Exercise objective: Beginning with the first line below, please repeat the material exactly, ending with the line that includes "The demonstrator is".

◇ ◇ ◇ ◇ ◇

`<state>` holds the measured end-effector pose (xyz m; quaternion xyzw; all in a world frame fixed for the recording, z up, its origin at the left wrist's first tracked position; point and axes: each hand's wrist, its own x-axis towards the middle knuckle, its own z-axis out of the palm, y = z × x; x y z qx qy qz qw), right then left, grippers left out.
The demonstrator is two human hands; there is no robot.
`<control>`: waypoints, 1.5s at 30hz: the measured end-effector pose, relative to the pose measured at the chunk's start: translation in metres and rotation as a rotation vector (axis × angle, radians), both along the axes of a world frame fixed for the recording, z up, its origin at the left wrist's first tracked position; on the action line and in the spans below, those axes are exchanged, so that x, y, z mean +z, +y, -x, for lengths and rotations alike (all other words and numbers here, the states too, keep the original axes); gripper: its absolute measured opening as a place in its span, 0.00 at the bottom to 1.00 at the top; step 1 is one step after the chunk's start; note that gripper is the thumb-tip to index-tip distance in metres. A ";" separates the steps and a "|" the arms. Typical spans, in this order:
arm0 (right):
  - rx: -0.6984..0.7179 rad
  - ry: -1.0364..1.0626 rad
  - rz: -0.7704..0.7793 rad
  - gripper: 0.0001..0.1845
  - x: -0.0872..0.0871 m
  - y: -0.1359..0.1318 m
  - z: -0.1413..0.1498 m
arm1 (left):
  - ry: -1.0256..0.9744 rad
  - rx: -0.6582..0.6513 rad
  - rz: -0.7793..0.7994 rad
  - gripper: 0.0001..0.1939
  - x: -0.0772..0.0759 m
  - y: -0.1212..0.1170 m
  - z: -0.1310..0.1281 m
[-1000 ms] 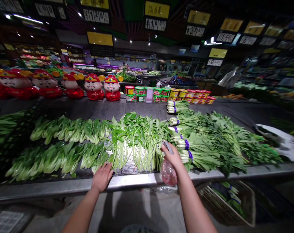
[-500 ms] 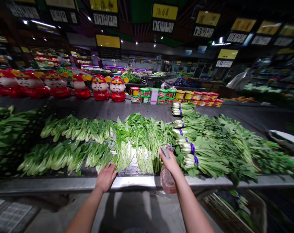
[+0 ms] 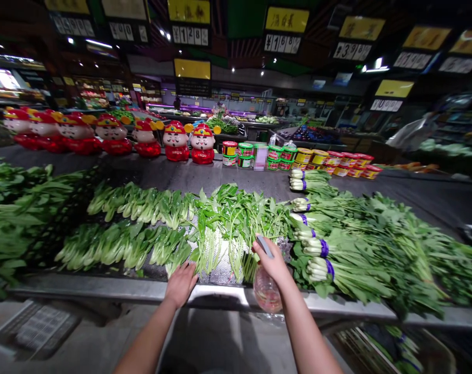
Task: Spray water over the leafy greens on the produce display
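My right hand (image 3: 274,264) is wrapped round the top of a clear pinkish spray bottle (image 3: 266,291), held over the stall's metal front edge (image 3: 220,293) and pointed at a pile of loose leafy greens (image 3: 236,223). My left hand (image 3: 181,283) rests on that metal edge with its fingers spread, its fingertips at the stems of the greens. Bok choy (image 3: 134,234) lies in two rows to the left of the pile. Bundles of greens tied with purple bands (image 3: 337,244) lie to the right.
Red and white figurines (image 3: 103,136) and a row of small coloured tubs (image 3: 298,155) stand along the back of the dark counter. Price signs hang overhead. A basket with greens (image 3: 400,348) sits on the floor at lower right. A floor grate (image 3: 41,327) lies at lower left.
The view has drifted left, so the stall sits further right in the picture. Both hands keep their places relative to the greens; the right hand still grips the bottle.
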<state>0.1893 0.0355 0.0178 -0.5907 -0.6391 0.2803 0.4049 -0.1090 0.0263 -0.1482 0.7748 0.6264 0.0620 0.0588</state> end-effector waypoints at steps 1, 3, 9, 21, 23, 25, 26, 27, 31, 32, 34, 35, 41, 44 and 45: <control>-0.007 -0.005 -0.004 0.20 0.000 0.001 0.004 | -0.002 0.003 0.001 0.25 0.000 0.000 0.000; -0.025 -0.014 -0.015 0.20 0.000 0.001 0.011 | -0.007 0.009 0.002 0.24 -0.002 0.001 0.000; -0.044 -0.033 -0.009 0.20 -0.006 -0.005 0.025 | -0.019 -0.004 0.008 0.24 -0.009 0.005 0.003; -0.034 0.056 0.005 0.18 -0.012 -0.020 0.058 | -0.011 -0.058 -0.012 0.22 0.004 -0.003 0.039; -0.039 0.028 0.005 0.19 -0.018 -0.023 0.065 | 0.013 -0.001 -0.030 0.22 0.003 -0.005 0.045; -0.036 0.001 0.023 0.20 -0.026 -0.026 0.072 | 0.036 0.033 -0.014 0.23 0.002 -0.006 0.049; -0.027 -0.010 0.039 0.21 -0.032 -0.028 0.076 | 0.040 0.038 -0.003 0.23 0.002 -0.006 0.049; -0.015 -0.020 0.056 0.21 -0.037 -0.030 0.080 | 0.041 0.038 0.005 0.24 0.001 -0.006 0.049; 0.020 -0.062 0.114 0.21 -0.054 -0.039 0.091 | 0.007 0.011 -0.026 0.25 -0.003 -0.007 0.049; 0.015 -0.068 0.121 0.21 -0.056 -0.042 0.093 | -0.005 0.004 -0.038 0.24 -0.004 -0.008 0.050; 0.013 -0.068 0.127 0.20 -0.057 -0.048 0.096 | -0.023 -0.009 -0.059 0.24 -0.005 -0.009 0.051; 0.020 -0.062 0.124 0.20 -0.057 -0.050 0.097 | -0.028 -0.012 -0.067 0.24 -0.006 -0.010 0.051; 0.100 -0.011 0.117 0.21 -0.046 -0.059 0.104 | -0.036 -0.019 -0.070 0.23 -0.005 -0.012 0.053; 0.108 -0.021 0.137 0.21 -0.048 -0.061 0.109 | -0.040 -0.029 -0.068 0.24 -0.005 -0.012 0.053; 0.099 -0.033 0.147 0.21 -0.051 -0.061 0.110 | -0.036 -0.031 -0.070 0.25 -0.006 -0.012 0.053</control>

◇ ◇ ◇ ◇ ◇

Your response:
`<state>` holds the measured end-effector pose (xyz m; quaternion xyzw; all in a world frame fixed for the recording, z up, its origin at the left wrist's first tracked position; point and axes: each hand's wrist, its own x-axis towards the middle knuckle, its own z-axis out of the palm, y = z × x; x y z qx qy qz qw), right then left, grippers left out.
The demonstrator is two human hands; there is no robot.

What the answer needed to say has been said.